■ RECORDS ■

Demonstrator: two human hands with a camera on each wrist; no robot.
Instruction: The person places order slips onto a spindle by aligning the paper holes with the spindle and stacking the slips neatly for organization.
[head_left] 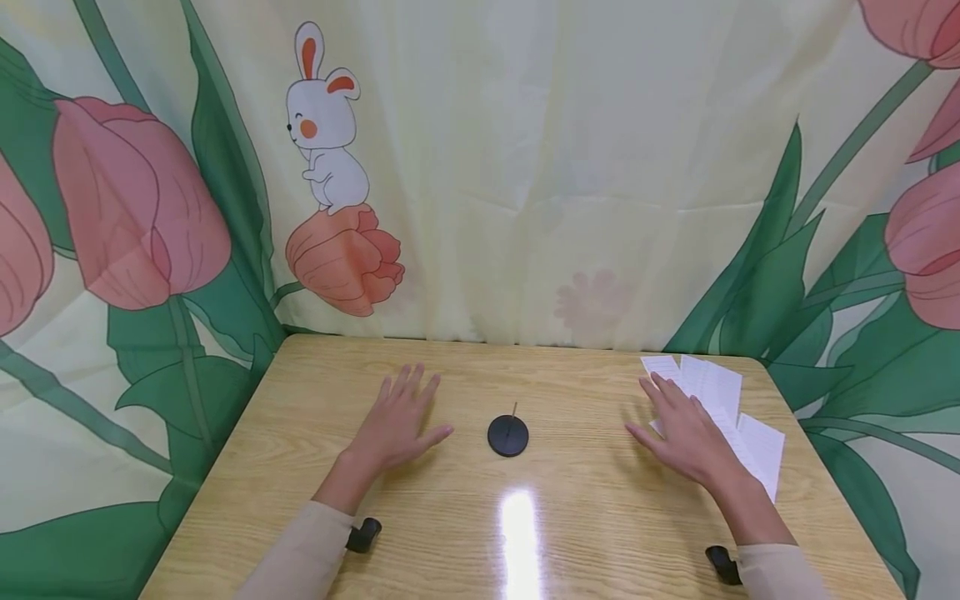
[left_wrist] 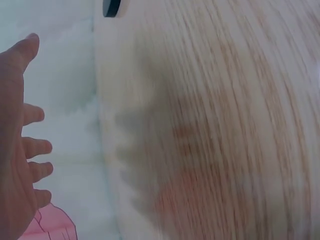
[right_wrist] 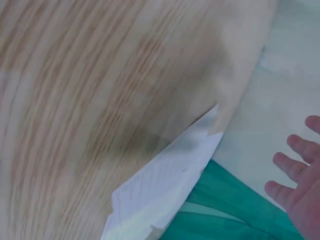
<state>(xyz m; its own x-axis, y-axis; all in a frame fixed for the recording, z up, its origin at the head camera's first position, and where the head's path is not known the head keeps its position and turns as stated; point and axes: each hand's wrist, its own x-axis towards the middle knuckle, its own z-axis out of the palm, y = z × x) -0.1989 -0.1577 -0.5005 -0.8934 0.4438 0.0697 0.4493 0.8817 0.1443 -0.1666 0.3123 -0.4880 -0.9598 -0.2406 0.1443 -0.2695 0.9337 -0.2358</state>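
Both wrist views are smeared with motion, so little in them reads clearly: the left one catches only a sliver of the dark round base [left_wrist: 112, 8] at the top edge, and the right one shows a single corner of lined paper, the rest cut off. From above, the thin spike rising out of the black round base [head_left: 507, 435] is barely visible, a faint line against the wood grain. What is written on the white paper slips [head_left: 720, 392] cannot be read, and the right hand covers part of the pile. Two small dark objects at the near edge by the sleeves are half hidden under the wrists. The left hand [head_left: 397, 421] lies flat on the table [head_left: 570, 517] with fingers spread and straight, holding nothing, just to the left of the base. The right hand [head_left: 686, 429] is likewise spread flat, its fingers resting on the near edge of the slips, gripping none of them. The slips lie fanned at the table's far right corner, well apart from the base, which sits at the middle between the two hands.
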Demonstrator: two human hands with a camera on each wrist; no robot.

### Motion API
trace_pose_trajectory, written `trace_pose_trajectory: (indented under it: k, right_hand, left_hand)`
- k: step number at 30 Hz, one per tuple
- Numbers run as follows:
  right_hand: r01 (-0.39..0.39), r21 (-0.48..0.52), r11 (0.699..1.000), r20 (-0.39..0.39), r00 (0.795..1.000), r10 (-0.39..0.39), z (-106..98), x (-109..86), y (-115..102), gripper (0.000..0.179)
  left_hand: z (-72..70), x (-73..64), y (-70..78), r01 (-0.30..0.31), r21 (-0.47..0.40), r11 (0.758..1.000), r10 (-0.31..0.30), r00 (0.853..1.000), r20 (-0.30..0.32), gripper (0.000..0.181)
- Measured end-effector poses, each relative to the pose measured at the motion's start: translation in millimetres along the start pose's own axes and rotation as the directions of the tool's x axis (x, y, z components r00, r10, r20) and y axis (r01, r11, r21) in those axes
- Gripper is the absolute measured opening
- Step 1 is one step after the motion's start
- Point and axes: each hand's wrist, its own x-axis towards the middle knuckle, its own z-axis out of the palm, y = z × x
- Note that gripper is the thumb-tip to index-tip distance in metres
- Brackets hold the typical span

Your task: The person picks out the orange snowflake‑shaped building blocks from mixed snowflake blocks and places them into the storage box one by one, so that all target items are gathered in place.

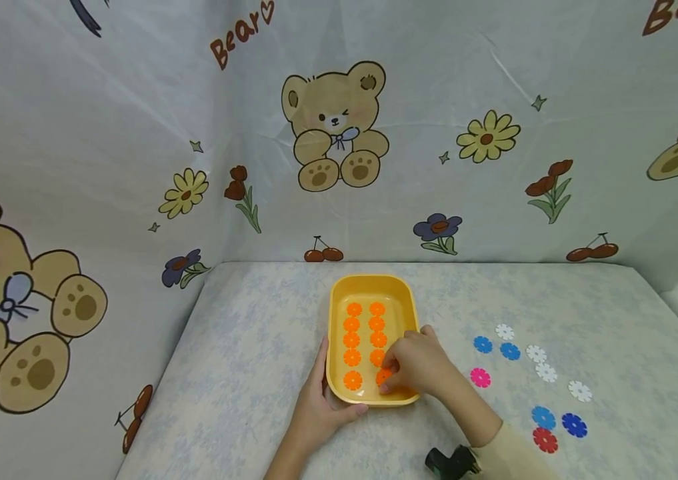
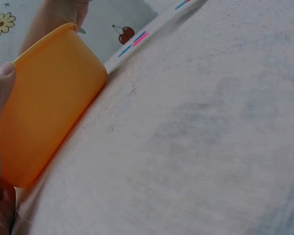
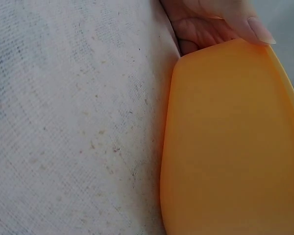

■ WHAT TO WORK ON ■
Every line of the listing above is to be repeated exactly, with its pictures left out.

■ EXERCISE RESPONSE ■
Demonstrator: two human hands with a camera on each wrist; no robot.
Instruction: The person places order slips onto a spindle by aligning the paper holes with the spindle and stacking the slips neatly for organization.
[head_left] 
[left_wrist] 
[right_wrist] 
<state>(xyz m; its own x-axis, y-axis; all in a frame fixed for the recording, z up, its origin at the head camera's first position, and where the head's path is not known the head keeps its position and turns as stated; point and axes: each hand's wrist, its own x-axis towards the middle knuckle, its own z-axis out of the palm, y = z × x) -0.1989 -0.1577 -0.5005 -0.8934 0.4438 0.0697 0.4493 0.8817 0.1443 -0.1666 0.3123 -0.4880 -0.9598 -0.2406 0.1443 -0.2695 0.9337 -0.2358</state>
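Both wrist views are smeared with motion, so little in them reads clearly: the left one catches only a sliver of the dark round base [left_wrist: 112, 8] at the top edge, and the right one shows a single corner of lined paper, the rest cut off. From above, the thin spike rising out of the black round base [head_left: 507, 435] is barely visible, a faint line against the wood grain. What is written on the white paper slips [head_left: 720, 392] cannot be read, and the right hand covers part of the pile. Two small dark objects at the near edge by the sleeves are half hidden under the wrists. The left hand [head_left: 397, 421] lies flat on the table [head_left: 570, 517] with fingers spread and straight, holding nothing, just to the left of the base. The right hand [head_left: 686, 429] is likewise spread flat, its fingers resting on the near edge of the slips, gripping none of them. The slips lie fanned at the table's far right corner, well apart from the base, which sits at the middle between the two hands.
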Demonstrator: two human hands with a camera on each wrist; no robot.

### Motion API
trace_pose_trajectory, written `trace_pose_trajectory: (indented under it: k, right_hand, left_hand)`
- k: step number at 30 Hz, one per tuple
- Numbers run as follows:
  right_hand: r01 (-0.39..0.39), r21 (-0.48..0.52), r11 (0.699..1.000), r20 (-0.39..0.39), r00 (0.795..1.000), r10 (-0.39..0.39), z (-106..98), x (-109..86), y (-115..102), gripper (0.000..0.179)
  left_hand: z (-72..70), x (-73..64), y (-70..78), r01 (-0.30..0.31), r21 (-0.47..0.40), r11 (0.758..1.000), r10 (-0.31..0.30), r00 (0.853..1.000), r20 (-0.30..0.32), gripper (0.000..0.181)
- Measured end-effector poses, each relative to the pose measured at the motion's start: translation in millimetres along the start pose's own axes and rotation as the directions of the tool's x axis (x, y, z components r00, r10, r20) and y axis (r01, r11, r21) in those axes
- Gripper is the absolute measured opening
- Step 1 is one step after the motion's start
- Point and axes: each hand's wrist, its own x-axis towards the middle knuckle, its own z-axis out of the palm, y = z × x
- Note that gripper is the thumb-tip to index-tip distance in metres
- Brackets hold the typical span

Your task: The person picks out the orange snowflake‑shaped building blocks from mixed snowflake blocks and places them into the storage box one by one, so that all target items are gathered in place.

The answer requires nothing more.